■ TASK DIRECTIONS: In the listing below, start your output at the line with "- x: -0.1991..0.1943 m" and end it after the line with "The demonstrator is", copying every line exactly.

■ DATASET EXCERPT:
--- START ---

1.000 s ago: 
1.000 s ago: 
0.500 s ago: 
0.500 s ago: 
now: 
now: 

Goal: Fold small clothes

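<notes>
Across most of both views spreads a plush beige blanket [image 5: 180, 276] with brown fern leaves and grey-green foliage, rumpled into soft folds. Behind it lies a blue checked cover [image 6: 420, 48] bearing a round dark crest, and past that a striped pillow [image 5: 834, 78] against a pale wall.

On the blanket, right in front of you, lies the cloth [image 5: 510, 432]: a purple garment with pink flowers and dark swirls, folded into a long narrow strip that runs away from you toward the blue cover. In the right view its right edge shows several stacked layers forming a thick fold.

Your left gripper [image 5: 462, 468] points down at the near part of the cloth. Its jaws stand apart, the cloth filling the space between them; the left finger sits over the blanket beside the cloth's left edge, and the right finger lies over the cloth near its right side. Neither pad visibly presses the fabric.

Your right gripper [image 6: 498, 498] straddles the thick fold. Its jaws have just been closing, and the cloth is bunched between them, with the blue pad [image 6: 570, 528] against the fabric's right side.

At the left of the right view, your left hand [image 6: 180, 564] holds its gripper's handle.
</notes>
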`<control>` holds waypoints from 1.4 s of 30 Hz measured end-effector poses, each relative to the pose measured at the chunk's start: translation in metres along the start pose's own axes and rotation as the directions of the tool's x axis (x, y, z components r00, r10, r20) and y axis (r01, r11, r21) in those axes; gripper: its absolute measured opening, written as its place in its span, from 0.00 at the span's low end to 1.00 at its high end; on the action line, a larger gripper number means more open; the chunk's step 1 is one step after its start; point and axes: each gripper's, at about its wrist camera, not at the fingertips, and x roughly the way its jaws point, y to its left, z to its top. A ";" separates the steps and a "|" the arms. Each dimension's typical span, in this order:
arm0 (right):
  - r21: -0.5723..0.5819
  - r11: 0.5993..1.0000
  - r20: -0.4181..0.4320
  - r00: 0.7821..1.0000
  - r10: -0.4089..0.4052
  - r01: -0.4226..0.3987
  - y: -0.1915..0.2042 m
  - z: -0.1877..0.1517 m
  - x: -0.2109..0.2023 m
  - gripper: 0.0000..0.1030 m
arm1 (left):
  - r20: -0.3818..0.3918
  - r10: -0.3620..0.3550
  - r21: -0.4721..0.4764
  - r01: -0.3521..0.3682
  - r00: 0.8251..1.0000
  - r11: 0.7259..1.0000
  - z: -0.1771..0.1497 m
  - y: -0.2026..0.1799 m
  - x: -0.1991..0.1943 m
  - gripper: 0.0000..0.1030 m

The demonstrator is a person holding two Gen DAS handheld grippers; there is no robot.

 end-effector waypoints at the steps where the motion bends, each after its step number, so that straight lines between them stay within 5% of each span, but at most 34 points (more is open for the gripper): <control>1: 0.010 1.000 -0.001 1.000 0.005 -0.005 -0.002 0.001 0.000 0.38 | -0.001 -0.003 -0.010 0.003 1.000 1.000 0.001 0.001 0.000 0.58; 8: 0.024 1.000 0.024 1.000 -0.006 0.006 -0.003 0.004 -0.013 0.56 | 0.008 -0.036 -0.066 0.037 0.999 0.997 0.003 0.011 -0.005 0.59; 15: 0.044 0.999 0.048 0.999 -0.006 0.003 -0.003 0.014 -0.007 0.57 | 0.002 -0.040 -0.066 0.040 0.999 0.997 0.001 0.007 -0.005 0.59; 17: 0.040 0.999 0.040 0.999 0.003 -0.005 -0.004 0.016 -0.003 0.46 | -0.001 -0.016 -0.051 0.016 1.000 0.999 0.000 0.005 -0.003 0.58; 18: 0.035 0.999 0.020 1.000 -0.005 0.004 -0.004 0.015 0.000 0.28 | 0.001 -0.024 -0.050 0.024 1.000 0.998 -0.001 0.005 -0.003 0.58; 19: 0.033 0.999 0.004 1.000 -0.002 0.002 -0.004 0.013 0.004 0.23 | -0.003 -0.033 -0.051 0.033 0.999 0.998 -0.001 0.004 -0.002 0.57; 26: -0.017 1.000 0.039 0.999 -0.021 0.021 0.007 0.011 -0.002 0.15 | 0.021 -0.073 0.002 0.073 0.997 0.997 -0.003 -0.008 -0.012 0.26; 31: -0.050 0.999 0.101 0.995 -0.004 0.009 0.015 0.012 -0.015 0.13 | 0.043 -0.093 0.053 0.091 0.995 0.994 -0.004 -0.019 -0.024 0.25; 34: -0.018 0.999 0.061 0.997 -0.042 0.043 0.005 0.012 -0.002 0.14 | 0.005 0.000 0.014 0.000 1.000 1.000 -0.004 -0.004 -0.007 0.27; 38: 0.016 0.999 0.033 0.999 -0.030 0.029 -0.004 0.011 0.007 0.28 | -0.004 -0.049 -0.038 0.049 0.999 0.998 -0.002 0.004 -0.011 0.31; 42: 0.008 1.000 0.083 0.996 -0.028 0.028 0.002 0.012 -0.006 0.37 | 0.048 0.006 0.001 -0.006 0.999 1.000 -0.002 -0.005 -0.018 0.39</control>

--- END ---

■ TASK RESPONSE:
  - x: -0.1991..0.1943 m
  - gripper: 0.0000..0.1030 m

The demonstrator is a person holding two Gen DAS handheld grippers; there is no robot.

No additional answer text is required.